Meat dealers urged to embrace technology to boost sector
Saturday, May 12, 2018
A butcher cuts meat at Nyabugogo abattoir. Dealers in the meat business have been tipped on professionalism, hygiene. File.

Meat dealers have been urged to change mindsets and embrace technology to boost the sector.

The call was made this week when officials from the Ministry of Trade and Industry (MINICOM) and Rwanda Meat Value Chain Platform (RMVCP) met dealers in the Eastern Province. Officials said Rwanda had a large but unexploited market due to lack of professionalism in the sector.

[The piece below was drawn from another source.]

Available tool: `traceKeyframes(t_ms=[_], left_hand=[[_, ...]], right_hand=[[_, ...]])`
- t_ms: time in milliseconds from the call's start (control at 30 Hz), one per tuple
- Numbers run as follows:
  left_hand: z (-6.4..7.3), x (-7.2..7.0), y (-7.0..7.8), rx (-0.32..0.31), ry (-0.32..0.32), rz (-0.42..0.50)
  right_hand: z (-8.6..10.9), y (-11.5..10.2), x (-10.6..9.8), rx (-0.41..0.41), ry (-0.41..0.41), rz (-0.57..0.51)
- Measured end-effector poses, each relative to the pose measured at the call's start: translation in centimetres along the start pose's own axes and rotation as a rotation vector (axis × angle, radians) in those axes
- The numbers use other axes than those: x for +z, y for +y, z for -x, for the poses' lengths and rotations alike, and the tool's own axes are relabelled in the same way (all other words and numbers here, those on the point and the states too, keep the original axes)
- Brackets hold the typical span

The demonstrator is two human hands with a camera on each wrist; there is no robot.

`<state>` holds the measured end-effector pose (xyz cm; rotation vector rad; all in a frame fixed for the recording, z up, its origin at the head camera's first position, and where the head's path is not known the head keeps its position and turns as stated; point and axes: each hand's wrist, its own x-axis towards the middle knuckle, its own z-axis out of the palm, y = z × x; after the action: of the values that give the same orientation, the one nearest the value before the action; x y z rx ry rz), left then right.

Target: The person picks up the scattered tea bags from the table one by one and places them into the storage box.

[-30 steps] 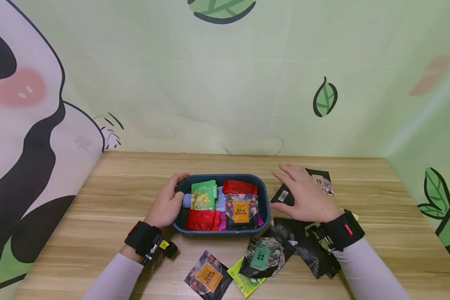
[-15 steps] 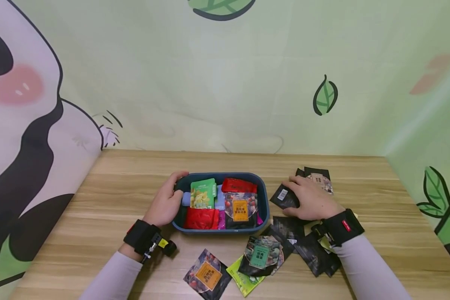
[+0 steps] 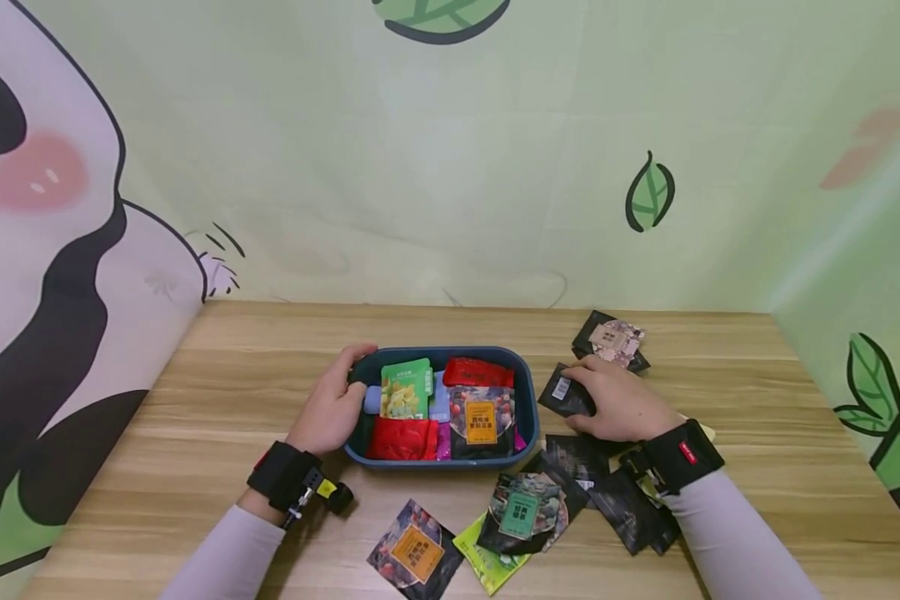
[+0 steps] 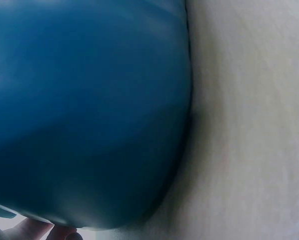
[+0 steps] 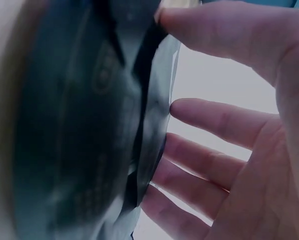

Meat value chain involves farmers, livestock dealers, slaughterhouses, veterinary doctors, among other groups that were represented in the meeting, which was also attended by officials from Rwanda Agriculture Board.

Francois Kimonyo, the chairperson of RMVCP, told participants that though the business has been there for long, people still do it unprofessionally.

"We always hear of new international hotels opening, but they buy their meat products abroad yet we have abattoirs. They go abroad because professionalism is still lacking in Rwandan meat sector,” he said.

"We should change mindsets to be professional in our business because it is to our advantage”.

He said that there is livestock that is exported, especially to DR Congo, yet they could be exported as value added meat.

"We lose a lot of money when we sell livestock to people who basically need meat. Those hides are given to them for free, hooves, horns and more, and yet they come and sell those products to us again,” he said.

Operators were urged to use advanced butchery equipment, because it gives more benefits.

"If a cow is skinned with a machine, its hide will be far more valuable than using a knife. When you use rudimentary tools, you get one third of the one who uses advanced methods,” said Kimonyo, adding that the latter method is even more hygienic.

Kimonyo said hygiene should be the first instrument for meat sector dealers to achieve professionalism "from farm to table.”

"Right from the farm, feed must be hygienic, livestock transport should be appropriate and slaughterhouse clean,” he said.

Currently, Rwanda Agriculture Board recognises six abattoirs, and none of them is from Eastern Province, he said, but said the platform will organise the members to acquire at least one abattoir in the province.

Kimonyo said most farmers in the province keep dairy cattle. "But we should develop beef cattle too”.

Ossiniel Nshimiyumukiza, the Community Processing Centres Specialist at MINICOM, said abattoirs and meat dealers need to embrace technology to be able to satisfy the available market, and also to make sure that Made-in-Rwanda programme is well promoted in the meat sector.

"In all the top hotels we have in the country, no Rwandan company supplies them meat. We do not only need to look at the Rwandan market, but we also need to seize even opportunities across our borders,” he said.

"DR Congo is a meat market in itself. It imports around $107 million worth of meat every year, according to 2016 data. Why can’t we change and sell them added-value meat instead of selling livestock alive?” he said, adding that not even a kilo of added-value meat was imported by the aforementioned country from Rwanda, only live animals.

Nadine Manirafasha, a meat dealers’ representative from Kiziguro Sector, Gatsibo District, said the major problem they face in their business was lack of coordination.

"If everyone in this sector did their business more professionally; veterinary doctors, livestock dealers, meat dealers, and others, I believe that everything will be sorted,” she added.